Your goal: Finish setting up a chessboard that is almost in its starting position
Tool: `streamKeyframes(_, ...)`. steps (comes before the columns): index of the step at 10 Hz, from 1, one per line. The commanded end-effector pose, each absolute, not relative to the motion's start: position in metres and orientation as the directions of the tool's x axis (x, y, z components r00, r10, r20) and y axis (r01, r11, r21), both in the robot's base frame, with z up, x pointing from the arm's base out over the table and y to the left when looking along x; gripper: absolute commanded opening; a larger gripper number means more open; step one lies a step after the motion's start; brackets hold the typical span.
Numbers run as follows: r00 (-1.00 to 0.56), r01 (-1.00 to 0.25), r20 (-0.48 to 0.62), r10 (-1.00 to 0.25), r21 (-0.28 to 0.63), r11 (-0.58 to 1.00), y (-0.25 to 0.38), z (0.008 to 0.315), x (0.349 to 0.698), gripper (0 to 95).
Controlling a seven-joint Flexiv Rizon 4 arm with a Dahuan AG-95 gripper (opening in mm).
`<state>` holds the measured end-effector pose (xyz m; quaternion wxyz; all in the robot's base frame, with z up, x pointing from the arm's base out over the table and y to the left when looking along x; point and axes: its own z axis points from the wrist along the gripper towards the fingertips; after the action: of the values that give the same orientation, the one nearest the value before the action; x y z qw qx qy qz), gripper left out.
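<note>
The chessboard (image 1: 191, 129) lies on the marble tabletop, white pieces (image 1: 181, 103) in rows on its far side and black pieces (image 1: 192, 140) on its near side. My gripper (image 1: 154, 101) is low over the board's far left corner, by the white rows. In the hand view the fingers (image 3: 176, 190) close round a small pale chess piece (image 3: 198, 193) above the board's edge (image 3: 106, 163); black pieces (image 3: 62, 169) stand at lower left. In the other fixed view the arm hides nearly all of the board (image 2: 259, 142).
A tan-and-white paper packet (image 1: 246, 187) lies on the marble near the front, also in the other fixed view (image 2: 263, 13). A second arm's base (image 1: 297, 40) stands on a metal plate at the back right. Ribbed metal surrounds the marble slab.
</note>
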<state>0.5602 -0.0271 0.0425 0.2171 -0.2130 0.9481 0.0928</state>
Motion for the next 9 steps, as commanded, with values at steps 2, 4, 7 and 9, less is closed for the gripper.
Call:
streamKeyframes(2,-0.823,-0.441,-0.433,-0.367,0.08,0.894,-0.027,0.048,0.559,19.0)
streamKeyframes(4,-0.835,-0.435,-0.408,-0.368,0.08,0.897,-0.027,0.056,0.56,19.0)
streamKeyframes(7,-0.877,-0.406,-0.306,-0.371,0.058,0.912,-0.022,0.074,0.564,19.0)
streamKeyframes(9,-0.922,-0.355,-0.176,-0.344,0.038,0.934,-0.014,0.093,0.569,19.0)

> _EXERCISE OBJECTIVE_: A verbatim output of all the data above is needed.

> _TASK ANSWER_:
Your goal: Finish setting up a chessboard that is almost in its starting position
Tool: `streamKeyframes(_, ...)`. steps (comes before the columns): index of the step at 10 Hz, from 1, one per line. The commanded end-effector pose, each absolute, not relative to the motion's start: position in metres and orientation as the directions of the tool's x axis (x, y, z components r00, r10, r20) and y axis (r01, r11, r21), both in the robot's base frame, with z up, x pointing from the arm's base out over the table and y to the left when looking along x; gripper: absolute commanded opening; a larger gripper number means more open; step one lies a step after the motion's start; brackets hold the typical span.
Numbers run as follows: r00 (-1.00 to 0.56), r01 (-1.00 to 0.25), r20 (-0.48 to 0.62), r10 (-1.00 to 0.25), r21 (-0.28 to 0.63), r11 (-0.58 to 1.00), y (-0.25 to 0.38), z (0.008 to 0.315), x (0.349 to 0.698), gripper (0 to 95).
Controlling a seven-joint Flexiv Rizon 4 arm with a Dahuan AG-95 gripper (opening in mm).
`<state>` holds the measured end-effector pose (xyz m; quaternion wxyz; all in the robot's base frame, with z up, x pointing from the arm's base out over the table and y to the left when looking along x; point and axes: its own z axis points from the wrist along the gripper towards the fingertips; after the action: of the values that give the same orientation, the one nearest the value before the action; x y z qw qx qy qz), gripper left out.
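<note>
The chessboard (image 1: 191, 129) lies on the marble tabletop, white pieces (image 1: 181, 103) in rows on its far side and black pieces (image 1: 192, 140) on its near side. My gripper (image 1: 154, 101) is low over the board's far left corner, by the white rows. In the hand view the fingers (image 3: 176, 190) close round a small pale chess piece (image 3: 198, 193) above the board's edge (image 3: 106, 163); black pieces (image 3: 62, 169) stand at lower left. In the other fixed view the arm hides nearly all of the board (image 2: 259, 142).
A tan-and-white paper packet (image 1: 246, 187) lies on the marble near the front, also in the other fixed view (image 2: 263, 13). A second arm's base (image 1: 297, 40) stands on a metal plate at the back right. Ribbed metal surrounds the marble slab.
</note>
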<state>0.5602 -0.0271 0.0425 0.2171 -0.2130 0.9481 0.0928</state>
Motion for the next 9 steps, as commanded, with values at steps 2, 4, 7 and 9, less is closed for the gripper.
Call:
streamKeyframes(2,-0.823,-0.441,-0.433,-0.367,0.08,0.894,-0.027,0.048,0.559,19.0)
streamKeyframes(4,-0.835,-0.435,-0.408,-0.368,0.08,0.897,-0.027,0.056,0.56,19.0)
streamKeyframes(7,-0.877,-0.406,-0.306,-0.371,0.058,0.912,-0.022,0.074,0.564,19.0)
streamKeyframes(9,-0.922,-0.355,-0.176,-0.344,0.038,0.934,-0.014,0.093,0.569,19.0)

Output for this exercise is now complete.